• [Exercise description]: Extract the listing in its entirety, keeping each line identical to the original.

• [Data listing]:
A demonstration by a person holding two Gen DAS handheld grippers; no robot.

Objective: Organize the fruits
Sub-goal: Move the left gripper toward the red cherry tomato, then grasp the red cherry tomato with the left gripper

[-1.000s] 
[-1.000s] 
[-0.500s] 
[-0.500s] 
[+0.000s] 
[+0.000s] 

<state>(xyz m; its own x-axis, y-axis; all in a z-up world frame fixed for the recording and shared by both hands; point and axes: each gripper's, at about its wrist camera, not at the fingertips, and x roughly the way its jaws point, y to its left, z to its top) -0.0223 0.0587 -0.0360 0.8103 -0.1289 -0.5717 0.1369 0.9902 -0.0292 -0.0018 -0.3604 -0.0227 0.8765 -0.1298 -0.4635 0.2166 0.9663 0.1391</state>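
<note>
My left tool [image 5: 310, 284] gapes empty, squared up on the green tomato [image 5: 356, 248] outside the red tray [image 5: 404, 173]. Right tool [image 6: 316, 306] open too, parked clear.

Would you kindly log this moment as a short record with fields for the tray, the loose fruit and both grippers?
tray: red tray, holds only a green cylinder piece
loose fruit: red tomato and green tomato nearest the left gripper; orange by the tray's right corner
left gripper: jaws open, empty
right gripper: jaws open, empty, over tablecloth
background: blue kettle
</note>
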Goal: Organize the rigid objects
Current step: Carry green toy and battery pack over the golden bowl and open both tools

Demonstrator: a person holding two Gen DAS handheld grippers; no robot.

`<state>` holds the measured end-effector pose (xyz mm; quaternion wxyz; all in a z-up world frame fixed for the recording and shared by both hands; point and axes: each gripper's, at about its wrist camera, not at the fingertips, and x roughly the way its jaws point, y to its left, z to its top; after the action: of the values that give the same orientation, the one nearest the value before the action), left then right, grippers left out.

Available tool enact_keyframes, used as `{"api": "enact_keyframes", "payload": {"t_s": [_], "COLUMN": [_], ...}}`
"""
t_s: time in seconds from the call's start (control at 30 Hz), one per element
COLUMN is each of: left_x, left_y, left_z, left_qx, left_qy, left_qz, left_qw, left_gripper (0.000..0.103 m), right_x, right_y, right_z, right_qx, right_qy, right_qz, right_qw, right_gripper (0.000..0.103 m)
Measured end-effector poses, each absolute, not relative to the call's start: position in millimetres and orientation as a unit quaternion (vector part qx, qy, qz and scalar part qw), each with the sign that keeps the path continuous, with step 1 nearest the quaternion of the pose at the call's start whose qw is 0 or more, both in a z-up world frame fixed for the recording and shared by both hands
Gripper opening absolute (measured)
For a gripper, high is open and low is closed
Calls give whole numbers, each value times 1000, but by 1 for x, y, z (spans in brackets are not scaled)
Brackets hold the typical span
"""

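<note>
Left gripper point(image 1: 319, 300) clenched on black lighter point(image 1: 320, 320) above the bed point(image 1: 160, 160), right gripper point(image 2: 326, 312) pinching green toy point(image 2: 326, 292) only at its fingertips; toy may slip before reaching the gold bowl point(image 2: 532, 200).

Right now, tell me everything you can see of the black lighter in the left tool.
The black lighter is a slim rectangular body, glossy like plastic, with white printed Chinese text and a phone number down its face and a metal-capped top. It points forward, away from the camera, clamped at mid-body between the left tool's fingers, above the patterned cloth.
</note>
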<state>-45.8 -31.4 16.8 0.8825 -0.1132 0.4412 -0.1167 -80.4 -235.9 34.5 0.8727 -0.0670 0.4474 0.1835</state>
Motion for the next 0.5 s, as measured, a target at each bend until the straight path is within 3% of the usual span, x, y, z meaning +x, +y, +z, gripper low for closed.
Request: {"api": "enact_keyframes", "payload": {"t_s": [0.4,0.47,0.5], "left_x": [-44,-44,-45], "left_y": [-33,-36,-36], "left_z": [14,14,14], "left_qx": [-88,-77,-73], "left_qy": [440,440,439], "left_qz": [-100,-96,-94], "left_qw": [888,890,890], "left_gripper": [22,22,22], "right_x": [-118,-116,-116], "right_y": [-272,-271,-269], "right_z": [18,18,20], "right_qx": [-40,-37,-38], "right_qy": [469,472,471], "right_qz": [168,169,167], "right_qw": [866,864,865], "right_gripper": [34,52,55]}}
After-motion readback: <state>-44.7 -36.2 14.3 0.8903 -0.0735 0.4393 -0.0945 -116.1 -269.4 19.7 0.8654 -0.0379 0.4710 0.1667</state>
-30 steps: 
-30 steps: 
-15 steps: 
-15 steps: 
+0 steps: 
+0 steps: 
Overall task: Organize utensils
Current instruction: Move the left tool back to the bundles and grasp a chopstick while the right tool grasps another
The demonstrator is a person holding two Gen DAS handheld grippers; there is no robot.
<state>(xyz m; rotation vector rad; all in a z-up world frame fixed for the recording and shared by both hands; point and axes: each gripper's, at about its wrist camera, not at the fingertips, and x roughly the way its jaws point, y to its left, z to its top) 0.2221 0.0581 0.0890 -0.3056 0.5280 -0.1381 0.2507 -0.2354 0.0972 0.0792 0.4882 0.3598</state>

• [Output below]:
A demonstration by a person holding two Gen DAS handheld grippers; no robot.

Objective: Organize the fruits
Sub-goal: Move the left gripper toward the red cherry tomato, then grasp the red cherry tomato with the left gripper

[-1.000s] 
[-1.000s] 
[-0.500s] 
[-0.500s] 
[+0.000s] 
[+0.000s] 

<state>(xyz m; its own x-axis, y-axis; all in a z-up world frame fixed for the recording and shared by both hands; point and axes: each gripper's, at about its wrist camera, not at the fingertips, and x roughly the way its jaws point, y to its left, z to its top) -0.0223 0.0587 -0.0360 0.8103 -0.1289 -0.5717 0.1369 0.9902 -0.0292 -0.0018 -0.3604 -0.0227 0.8765 -0.1298 -0.4635 0.2166 0.9663 0.1391</state>
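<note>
My left tool [image 5: 310, 284] gapes empty, squared up on the green tomato [image 5: 356, 248] outside the red tray [image 5: 404, 173]. Right tool [image 6: 316, 306] open too, parked clear.

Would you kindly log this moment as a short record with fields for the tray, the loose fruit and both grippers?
tray: red tray, holds only a green cylinder piece
loose fruit: red tomato and green tomato nearest the left gripper; orange by the tray's right corner
left gripper: jaws open, empty
right gripper: jaws open, empty, over tablecloth
background: blue kettle
</note>
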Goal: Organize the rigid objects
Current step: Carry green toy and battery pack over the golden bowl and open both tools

Demonstrator: a person holding two Gen DAS handheld grippers; no robot.

`<state>` holds the measured end-effector pose (xyz mm; quaternion wxyz; all in a z-up world frame fixed for the recording and shared by both hands; point and axes: each gripper's, at about its wrist camera, not at the fingertips, and x roughly the way its jaws point, y to its left, z to its top; after the action: of the values that give the same orientation, the one nearest the value before the action), left then right, grippers left out.

Available tool enact_keyframes, used as `{"api": "enact_keyframes", "payload": {"t_s": [_], "COLUMN": [_], ...}}`
"""
t_s: time in seconds from the call's start (control at 30 Hz), one per element
COLUMN is each of: left_x, left_y, left_z, left_qx, left_qy, left_qz, left_qw, left_gripper (0.000..0.103 m), right_x, right_y, right_z, right_qx, right_qy, right_qz, right_qw, right_gripper (0.000..0.103 m)
Measured end-effector poses, each absolute, not relative to the call's start: position in millimetres and orientation as a unit quaternion (vector part qx, qy, qz and scalar part qw), each with the sign that keeps the path continuous, with step 1 nearest the quaternion of the pose at the call's start whose qw is 0 or more, both in a z-up world frame fixed for the recording and shared by both hands
Gripper opening absolute (measured)
For a gripper, high is open and low is closed
Calls give whole numbers, each value times 1000, but by 1 for x, y, z (spans in brackets are not scaled)
Brackets hold the typical span
"""

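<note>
Left gripper point(image 1: 319, 300) clenched on black lighter point(image 1: 320, 320) above the bed point(image 1: 160, 160), right gripper point(image 2: 326, 312) pinching green toy point(image 2: 326, 292) only at its fingertips; toy may slip before reaching the gold bowl point(image 2: 532, 200).

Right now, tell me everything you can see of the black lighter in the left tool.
The black lighter is a slim rectangular body, glossy like plastic, with white printed Chinese text and a phone number down its face and a metal-capped top. It points forward, away from the camera, clamped at mid-body between the left tool's fingers, above the patterned cloth.
</note>
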<state>-45.8 -31.4 16.8 0.8825 -0.1132 0.4412 -0.1167 -80.4 -235.9 34.5 0.8727 -0.0670 0.4474 0.1835</state>
Motion for the next 0.5 s, as measured, a target at each bend until the straight path is within 3% of the usual span, x, y, z meaning +x, +y, +z, gripper low for closed.
Request: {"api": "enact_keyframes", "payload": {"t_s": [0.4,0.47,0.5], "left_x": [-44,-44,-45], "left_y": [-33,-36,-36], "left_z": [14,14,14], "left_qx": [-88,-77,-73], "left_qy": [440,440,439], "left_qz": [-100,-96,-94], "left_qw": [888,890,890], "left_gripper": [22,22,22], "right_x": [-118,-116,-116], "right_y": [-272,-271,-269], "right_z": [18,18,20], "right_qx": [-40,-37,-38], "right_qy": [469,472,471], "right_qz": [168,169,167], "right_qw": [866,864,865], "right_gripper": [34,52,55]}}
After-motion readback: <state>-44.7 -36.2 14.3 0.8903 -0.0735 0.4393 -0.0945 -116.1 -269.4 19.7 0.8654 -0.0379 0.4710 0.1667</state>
-30 steps: 
-30 steps: 
-15 steps: 
-15 steps: 
+0 steps: 
+0 steps: 
Overall task: Organize utensils
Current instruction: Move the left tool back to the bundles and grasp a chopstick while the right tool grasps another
The demonstrator is a person holding two Gen DAS handheld grippers; there is no robot.
<state>(xyz m; rotation vector rad; all in a z-up world frame fixed for the recording and shared by both hands; point and axes: each gripper's, at about its wrist camera, not at the fingertips, and x roughly the way its jaws point, y to its left, z to its top) 0.2221 0.0581 0.0890 -0.3056 0.5280 -0.1381 0.2507 -0.2354 0.0972 0.0792 0.4882 0.3598</state>

There's nothing left to add to the answer.